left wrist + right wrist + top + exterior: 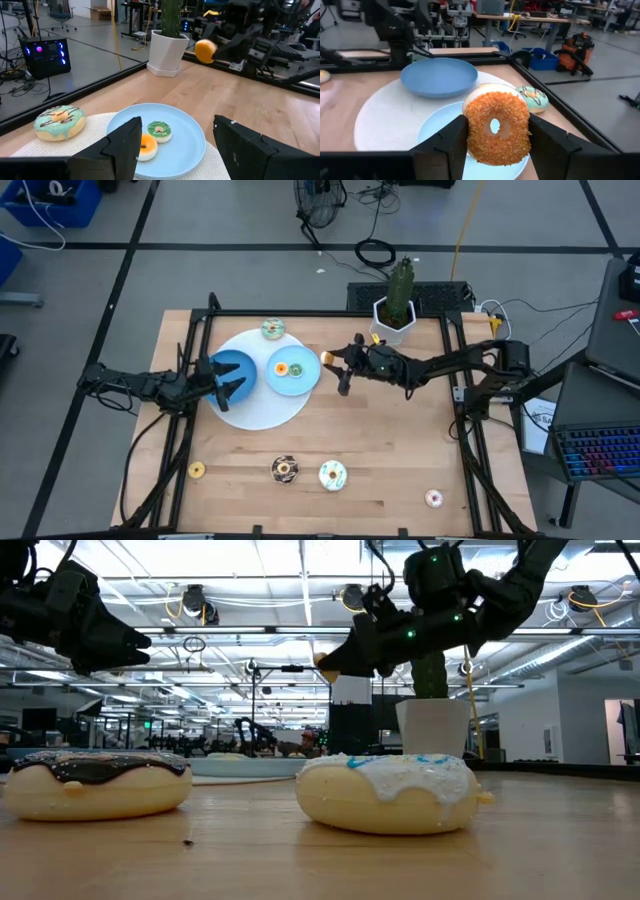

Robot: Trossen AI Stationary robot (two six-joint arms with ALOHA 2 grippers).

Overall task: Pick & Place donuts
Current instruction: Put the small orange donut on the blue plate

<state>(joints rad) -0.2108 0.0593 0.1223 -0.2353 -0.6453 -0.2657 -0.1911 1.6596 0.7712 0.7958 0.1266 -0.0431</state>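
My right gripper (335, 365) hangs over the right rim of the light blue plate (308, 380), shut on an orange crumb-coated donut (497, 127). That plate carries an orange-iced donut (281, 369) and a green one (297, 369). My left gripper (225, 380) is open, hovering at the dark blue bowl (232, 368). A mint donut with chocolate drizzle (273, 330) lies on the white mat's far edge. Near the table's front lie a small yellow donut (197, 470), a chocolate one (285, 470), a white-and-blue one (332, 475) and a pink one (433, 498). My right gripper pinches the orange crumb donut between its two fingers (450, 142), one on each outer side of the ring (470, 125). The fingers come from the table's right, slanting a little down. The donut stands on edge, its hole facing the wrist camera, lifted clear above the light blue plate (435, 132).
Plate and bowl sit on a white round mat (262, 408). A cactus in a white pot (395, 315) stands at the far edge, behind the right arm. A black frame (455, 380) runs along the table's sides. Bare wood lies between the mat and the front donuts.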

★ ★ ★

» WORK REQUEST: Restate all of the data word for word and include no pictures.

» REPLY:
left wrist + right wrist + top + exterior: 

Robot: Trossen AI Stationary robot (two six-joint arms with ALOHA 2 grippers).

Overall task: Pick & Place donuts
Current instruction: Put the small orange donut on the blue plate

<state>(joints rad) -0.2108 0.0593 0.1223 -0.2353 -0.6453 -0.2657 -0.1911 1.6596 0.7712 0.7958 0.1266 -0.0431</state>
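My right gripper (335, 365) hangs over the right rim of the light blue plate (308, 380), shut on an orange crumb-coated donut (497, 127). That plate carries an orange-iced donut (281, 369) and a green one (297, 369). My left gripper (225, 380) is open, hovering at the dark blue bowl (232, 368). A mint donut with chocolate drizzle (273, 330) lies on the white mat's far edge. Near the table's front lie a small yellow donut (197, 470), a chocolate one (285, 470), a white-and-blue one (332, 475) and a pink one (433, 498). My right gripper pinches the orange crumb donut between its two fingers (450, 142), one on each outer side of the ring (470, 125). The fingers come from the table's right, slanting a little down. The donut stands on edge, its hole facing the wrist camera, lifted clear above the light blue plate (435, 132).
Plate and bowl sit on a white round mat (262, 408). A cactus in a white pot (395, 315) stands at the far edge, behind the right arm. A black frame (455, 380) runs along the table's sides. Bare wood lies between the mat and the front donuts.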

The exercise is complete.